- [EXERCISE DIRECTIONS]:
Reproduce word for word the lines between those holding "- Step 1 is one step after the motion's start" and "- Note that", inclusive, and nothing else from the data below.

※ ※ ※

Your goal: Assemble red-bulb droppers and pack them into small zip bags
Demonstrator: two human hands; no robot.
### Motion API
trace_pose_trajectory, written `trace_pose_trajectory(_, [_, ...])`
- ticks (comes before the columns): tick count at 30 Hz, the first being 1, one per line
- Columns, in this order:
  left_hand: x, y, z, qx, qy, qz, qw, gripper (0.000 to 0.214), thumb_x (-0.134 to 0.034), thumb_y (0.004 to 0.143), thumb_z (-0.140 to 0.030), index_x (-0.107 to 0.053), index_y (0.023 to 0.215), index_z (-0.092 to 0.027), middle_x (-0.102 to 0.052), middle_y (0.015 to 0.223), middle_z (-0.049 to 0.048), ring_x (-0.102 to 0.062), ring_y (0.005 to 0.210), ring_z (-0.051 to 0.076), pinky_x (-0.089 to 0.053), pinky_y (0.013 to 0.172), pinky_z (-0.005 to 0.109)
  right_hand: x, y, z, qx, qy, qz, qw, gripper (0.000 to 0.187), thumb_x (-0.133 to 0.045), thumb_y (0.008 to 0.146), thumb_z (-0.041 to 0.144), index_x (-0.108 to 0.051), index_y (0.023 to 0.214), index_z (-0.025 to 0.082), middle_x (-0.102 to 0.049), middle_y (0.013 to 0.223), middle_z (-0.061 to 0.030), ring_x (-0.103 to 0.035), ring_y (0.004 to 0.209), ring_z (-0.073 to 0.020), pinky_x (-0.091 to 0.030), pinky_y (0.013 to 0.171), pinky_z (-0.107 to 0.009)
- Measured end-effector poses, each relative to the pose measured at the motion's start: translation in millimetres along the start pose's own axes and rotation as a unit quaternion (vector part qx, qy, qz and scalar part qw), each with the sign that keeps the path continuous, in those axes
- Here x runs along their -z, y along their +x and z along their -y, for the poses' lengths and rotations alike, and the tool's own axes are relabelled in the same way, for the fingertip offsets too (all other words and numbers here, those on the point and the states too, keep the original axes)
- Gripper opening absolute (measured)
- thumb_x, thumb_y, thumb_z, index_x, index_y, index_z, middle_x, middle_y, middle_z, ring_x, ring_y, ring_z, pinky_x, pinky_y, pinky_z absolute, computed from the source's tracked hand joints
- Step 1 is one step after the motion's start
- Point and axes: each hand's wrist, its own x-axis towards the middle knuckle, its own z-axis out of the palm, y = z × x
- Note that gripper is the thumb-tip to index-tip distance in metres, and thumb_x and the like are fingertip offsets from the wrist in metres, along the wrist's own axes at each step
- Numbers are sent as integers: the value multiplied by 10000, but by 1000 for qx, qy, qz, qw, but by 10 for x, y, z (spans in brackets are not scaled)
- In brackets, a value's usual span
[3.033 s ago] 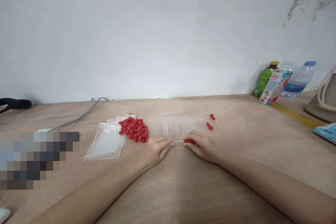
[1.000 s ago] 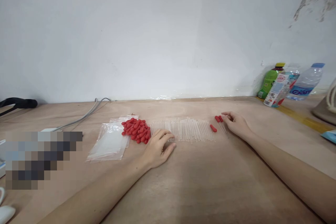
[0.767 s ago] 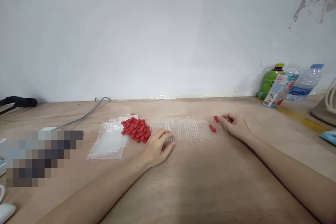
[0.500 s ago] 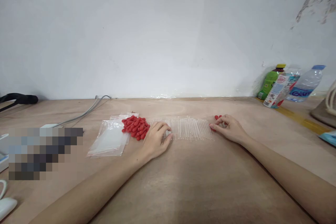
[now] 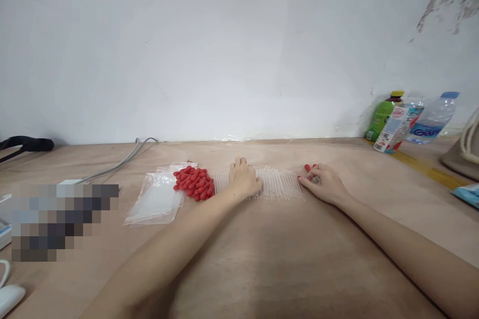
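Observation:
A row of clear thin tubes lies on the wooden table. My left hand rests on the left part of the row, fingers curled down over the tubes; what they grip is hidden. A heap of red rubber bulbs lies just left of that hand. My right hand sits at the right end of the row, its fingers pinched together on a loose red bulb. Two red-capped pieces lie right behind its fingers.
Clear plastic bags lie left of the red heap. A grey cable runs to the wall. Three bottles stand at the back right, near a yellow strip and a bag. A white object sits at the bottom left.
My right hand came back from the red-capped pieces to the right end of the tube row. My left hand moved forward from the near edge onto the tubes and curled its fingers.

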Motion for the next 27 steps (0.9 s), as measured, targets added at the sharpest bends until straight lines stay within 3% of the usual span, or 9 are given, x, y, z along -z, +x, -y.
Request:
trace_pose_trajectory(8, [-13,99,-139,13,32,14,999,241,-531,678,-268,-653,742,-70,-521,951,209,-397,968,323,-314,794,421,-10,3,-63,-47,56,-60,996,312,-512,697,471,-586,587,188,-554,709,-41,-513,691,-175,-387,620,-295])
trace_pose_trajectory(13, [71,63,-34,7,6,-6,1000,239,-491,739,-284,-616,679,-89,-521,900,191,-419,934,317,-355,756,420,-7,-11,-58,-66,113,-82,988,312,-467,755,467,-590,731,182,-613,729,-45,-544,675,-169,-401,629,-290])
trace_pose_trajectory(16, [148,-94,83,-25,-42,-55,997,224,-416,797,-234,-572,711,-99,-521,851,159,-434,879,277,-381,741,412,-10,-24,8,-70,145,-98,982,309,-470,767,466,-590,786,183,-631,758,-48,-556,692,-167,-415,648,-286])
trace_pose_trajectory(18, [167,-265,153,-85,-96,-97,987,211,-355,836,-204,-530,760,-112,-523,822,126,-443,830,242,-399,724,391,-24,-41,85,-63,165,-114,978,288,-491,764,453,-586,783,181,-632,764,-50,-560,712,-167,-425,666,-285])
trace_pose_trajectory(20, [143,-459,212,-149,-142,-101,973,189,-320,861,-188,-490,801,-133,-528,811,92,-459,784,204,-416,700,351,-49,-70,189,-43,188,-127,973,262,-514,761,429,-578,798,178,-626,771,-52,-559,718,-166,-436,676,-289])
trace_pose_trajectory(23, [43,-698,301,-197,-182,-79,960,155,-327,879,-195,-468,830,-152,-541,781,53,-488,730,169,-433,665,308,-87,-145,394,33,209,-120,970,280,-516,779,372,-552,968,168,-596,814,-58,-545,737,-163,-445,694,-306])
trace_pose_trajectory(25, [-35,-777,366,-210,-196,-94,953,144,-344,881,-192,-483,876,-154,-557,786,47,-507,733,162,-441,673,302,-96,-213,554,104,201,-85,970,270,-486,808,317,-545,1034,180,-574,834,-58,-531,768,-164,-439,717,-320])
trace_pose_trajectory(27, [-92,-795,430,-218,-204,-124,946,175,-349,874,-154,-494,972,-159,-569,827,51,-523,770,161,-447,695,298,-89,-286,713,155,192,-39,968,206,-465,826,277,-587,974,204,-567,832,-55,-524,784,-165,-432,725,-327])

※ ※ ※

- [ANSWER FOR THE TASK]:
- Step 1 is one step after the motion's start
- Point and axes: each hand's wrist, its own x-axis towards the middle knuckle, its own z-axis out of the palm, y = z × x
- Note that gripper is the thumb-tip to index-tip distance in metres, and thumb_x and the like are fingertip offsets from the wrist in metres, along the wrist's own axes at each step

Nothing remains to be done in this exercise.